Task brief
Only the number is needed: how many lines of the entries below contain the word "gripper".

[Data excerpts]
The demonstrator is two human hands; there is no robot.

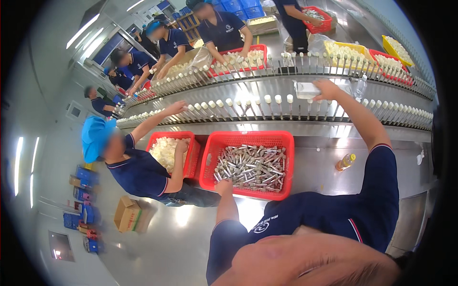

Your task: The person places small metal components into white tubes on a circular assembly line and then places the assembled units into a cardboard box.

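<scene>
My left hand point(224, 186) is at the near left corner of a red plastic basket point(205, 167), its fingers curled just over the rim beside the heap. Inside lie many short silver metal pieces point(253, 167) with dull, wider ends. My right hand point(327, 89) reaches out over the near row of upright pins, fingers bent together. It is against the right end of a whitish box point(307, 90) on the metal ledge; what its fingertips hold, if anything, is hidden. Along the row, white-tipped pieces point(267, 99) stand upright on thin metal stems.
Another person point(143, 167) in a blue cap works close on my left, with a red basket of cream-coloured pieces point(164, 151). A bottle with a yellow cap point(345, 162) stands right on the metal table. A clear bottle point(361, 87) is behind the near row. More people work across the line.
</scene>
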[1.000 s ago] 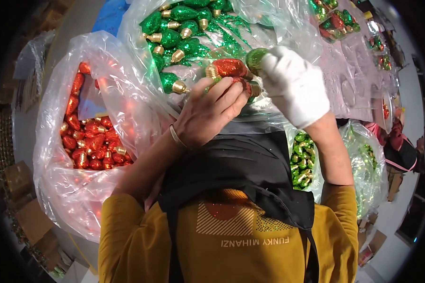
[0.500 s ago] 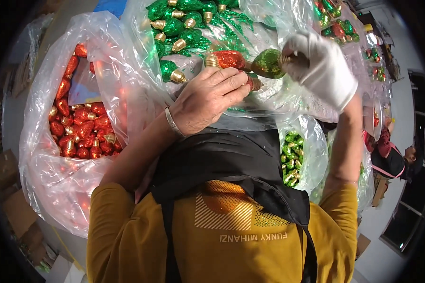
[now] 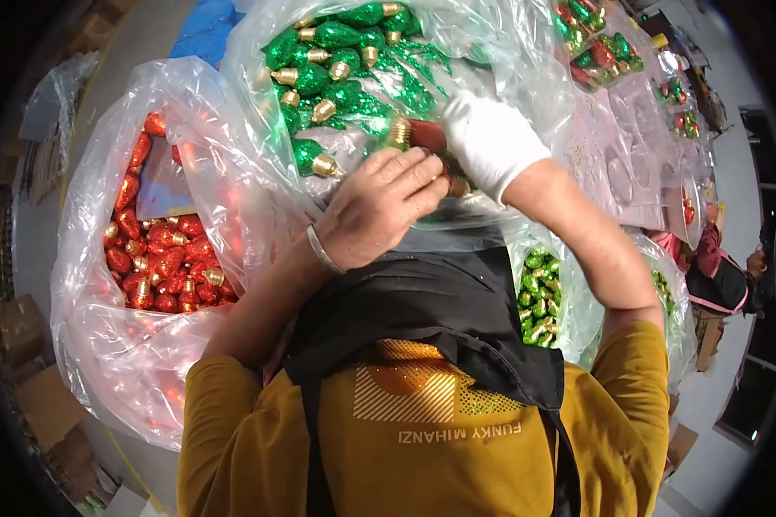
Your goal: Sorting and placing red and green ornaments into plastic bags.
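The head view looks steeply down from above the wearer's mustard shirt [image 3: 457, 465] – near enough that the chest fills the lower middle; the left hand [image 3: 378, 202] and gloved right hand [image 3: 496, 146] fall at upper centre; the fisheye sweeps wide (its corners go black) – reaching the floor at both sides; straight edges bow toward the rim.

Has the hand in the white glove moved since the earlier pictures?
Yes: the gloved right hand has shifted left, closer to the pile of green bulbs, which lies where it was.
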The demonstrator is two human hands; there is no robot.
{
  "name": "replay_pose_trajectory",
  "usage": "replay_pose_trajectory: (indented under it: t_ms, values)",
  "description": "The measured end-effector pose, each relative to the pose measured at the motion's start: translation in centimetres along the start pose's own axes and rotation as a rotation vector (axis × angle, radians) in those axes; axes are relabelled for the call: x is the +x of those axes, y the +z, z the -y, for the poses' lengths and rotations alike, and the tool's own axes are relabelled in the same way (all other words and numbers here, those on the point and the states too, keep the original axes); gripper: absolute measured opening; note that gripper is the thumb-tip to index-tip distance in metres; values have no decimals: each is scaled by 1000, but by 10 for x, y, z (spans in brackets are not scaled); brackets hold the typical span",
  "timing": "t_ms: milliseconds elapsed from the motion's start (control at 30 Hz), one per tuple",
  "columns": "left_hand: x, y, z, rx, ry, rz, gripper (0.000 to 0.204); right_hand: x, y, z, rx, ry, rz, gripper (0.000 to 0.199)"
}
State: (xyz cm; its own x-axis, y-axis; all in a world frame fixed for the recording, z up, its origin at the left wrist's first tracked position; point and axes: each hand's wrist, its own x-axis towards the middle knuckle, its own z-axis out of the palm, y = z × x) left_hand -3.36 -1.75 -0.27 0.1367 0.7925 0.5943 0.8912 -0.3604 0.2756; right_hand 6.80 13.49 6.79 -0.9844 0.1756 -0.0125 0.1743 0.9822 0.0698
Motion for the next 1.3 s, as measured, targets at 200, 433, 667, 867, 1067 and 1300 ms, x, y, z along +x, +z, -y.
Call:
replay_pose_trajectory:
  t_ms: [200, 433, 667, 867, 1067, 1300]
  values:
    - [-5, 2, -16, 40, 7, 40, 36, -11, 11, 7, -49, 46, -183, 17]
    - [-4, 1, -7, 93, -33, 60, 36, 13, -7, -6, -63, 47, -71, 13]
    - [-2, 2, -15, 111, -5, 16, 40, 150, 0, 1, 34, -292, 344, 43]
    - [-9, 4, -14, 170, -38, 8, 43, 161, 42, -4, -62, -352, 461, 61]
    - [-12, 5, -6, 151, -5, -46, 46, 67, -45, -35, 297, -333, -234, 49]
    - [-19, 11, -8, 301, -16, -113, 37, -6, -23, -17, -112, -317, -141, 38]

Exercise response
2